L’histoire de la nation américaine est indissociablement liée à l’immigration, et aujourd’hui encore, les États-Unis restent le premier pays d’immigration au monde par le nombre des arrivées, avec 14% de population née à l’étranger. Le peuplement y fut le fait de colons européens qui ont massacré les populations autochtones (appelées « Indiens »), puis de vagues migratoires multiples, forcées (dans le cas de l’esclavage), mais aussi mues par la fuite de la misère, la quête de l’or ou le goût de l’aventure, européennes puis progressivement mondialisées depuis les années 1960. Depuis l’indépendance, la devise du Grand Sceau des États-Unis qui figure en lettres d’or sur le plafond du Capitole est ainsi E pluribus unum, c’est-à-dire « un seul à partir de plusieurs », fondatrice d’une idéologie que l’on appela ensuite le melting pot.

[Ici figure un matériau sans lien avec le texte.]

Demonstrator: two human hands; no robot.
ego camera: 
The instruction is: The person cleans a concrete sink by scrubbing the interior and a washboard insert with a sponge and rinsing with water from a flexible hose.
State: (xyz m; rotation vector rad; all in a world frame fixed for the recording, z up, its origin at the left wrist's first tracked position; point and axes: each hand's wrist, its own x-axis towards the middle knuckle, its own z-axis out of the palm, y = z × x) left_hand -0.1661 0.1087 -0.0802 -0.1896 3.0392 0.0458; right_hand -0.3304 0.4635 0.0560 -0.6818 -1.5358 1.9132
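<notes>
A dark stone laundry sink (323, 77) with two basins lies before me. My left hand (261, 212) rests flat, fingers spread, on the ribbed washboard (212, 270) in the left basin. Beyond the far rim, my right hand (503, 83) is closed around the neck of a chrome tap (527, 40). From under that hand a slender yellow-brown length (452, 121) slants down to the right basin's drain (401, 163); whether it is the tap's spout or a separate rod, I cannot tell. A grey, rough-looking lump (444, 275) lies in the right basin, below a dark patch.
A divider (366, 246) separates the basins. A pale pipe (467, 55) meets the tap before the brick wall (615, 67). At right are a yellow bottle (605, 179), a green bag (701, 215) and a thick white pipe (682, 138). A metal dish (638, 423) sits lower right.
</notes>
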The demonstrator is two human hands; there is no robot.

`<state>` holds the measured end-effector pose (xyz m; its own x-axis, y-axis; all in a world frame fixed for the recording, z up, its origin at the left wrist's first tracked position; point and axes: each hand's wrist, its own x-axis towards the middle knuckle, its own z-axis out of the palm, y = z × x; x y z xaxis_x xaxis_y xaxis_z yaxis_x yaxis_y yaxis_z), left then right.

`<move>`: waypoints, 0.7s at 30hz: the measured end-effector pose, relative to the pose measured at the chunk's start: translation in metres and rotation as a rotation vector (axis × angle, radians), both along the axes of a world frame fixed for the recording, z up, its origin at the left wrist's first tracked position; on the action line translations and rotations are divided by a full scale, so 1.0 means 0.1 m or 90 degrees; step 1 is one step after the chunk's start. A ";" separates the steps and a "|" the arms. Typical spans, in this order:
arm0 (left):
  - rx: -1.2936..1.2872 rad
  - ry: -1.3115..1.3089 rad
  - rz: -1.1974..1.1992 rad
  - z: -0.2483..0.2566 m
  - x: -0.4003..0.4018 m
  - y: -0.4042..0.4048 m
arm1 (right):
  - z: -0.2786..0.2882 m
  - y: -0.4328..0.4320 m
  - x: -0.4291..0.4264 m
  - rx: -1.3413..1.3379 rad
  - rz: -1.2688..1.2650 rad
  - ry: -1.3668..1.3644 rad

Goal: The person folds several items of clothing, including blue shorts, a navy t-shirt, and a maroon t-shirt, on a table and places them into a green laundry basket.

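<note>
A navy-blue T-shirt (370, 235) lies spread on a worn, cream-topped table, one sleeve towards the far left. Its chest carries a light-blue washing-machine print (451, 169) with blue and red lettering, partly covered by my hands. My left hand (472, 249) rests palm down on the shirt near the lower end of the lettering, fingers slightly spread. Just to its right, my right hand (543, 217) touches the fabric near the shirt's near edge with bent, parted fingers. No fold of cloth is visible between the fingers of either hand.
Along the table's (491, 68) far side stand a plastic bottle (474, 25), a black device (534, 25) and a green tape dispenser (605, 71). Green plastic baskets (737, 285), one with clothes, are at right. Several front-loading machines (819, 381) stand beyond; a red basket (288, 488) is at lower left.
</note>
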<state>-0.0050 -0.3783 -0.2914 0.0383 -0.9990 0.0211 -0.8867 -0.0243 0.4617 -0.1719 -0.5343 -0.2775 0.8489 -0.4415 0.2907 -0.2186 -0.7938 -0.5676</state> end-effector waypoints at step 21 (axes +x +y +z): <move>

Mais depuis un demi-siècle, cette idéologie fondatrice de la Nation, contestée par des mouvements pluriels, a cédé le pas face à une réalité multiculturelle qui diversifie les formes de l’appartenance. La reconnaissance d’une pluralité identitaire ne se fait cependant pas sans heurts et de grandes inégalités socio-raciales sont toujours lisibles dans les territoires, de l’échelle nationale à celle des quartiers urbains des métropoles qui accueillent l’essentiel de cette diversité. Ce chapitre montre ainsi comment s’est construite dans l’histoire cette nation d’immigrants, puis comment ont évolué les idéologies identitaires dans un pays où la différenciation ethno-raciale reste primordiale dans la lecture du social, et enfin de quelles manières cette Amérique multi-ethnique s’incarne dans ses territoires.